> **Assigned task**
Your copy should match the listing word for word, apart from the pictures, which are left out.

┄┄┄┄┄┄┄┄┄┄┄┄┄┄┄┄┄┄┄┄

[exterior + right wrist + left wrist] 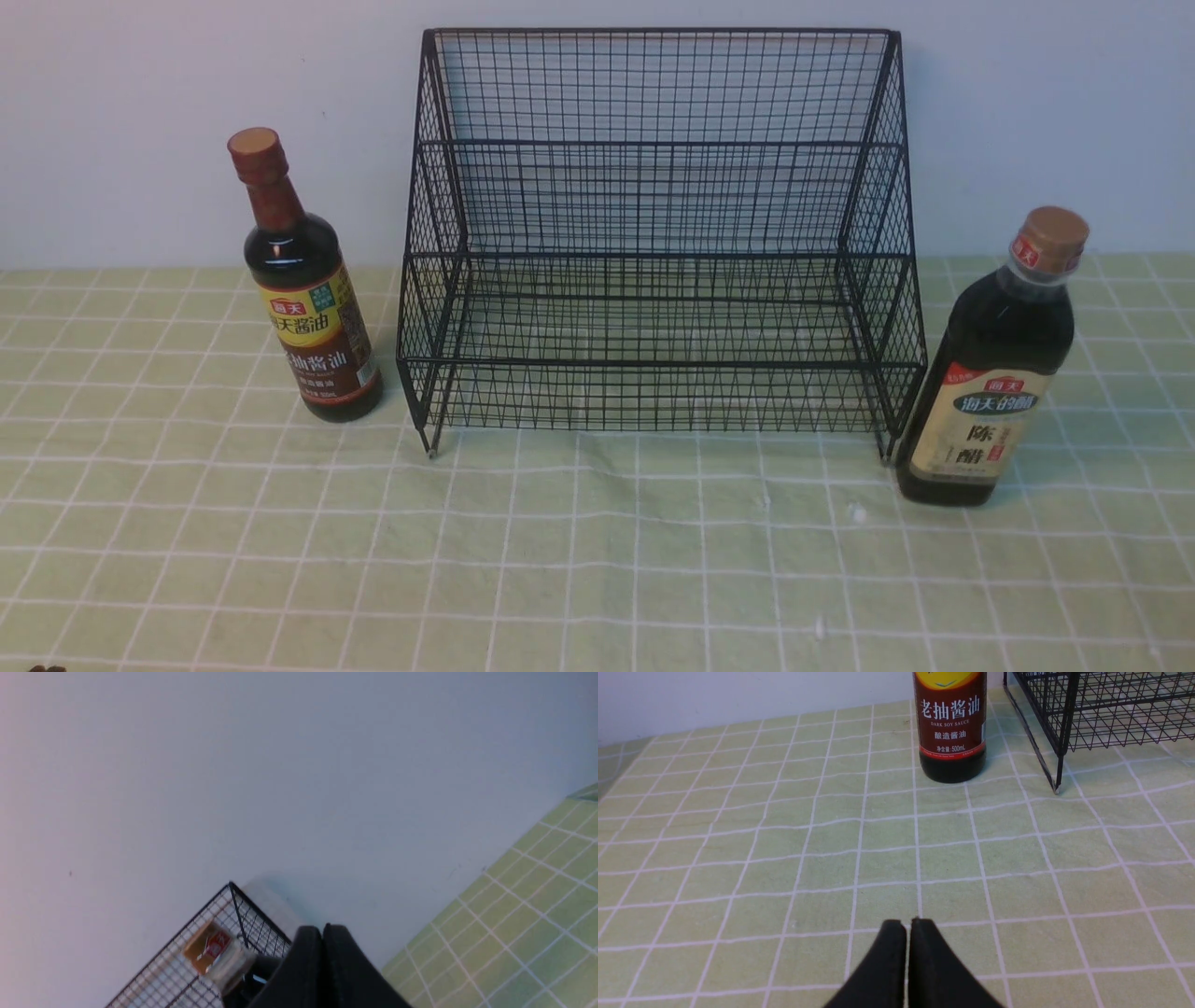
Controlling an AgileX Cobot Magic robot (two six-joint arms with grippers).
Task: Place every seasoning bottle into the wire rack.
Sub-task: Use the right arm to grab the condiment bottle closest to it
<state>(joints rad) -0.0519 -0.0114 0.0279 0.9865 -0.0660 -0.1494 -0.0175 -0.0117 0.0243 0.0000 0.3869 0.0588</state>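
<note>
Wire rack point(653, 144): centre far, backed against wall point(140, 93).
Slim bottle point(308, 308): upright on checked cloth point(597, 560), just left of rack, outside it; top cut off in left wrist view.
Larger bottle point(994, 373): upright, just beside rack's near right foot, outside it; only cap and neck visible in right wrist view.
Left gripper point(908, 924): fingers pressed together, holding nothing; open cloth between it and slim bottle.
Right gripper point(322, 928): fingers together, holding nothing; angled toward wall.
Dark speck point(47, 668): near left edge, cut off, unidentifiable.
</note>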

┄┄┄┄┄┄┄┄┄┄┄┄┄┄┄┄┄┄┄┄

> **Exercise output**
[exterior + right wrist + left wrist] 
Controlling an AgileX Cobot Magic robot (two six-joint arms with grippers).
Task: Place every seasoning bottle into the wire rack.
Sub-task: Use the right arm to grab the condiment bottle closest to it
<state>(joints rad) -0.0519 -0.0114 0.0279 0.9865 -0.0660 -0.1494 -0.0175 -0.0117 0.0243 0.0000 0.3869 0.0588</state>
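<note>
Wire rack point(653, 144): centre far, backed against wall point(140, 93).
Slim bottle point(308, 308): upright on checked cloth point(597, 560), just left of rack, outside it; top cut off in left wrist view.
Larger bottle point(994, 373): upright, just beside rack's near right foot, outside it; only cap and neck visible in right wrist view.
Left gripper point(908, 924): fingers pressed together, holding nothing; open cloth between it and slim bottle.
Right gripper point(322, 928): fingers together, holding nothing; angled toward wall.
Dark speck point(47, 668): near left edge, cut off, unidentifiable.
</note>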

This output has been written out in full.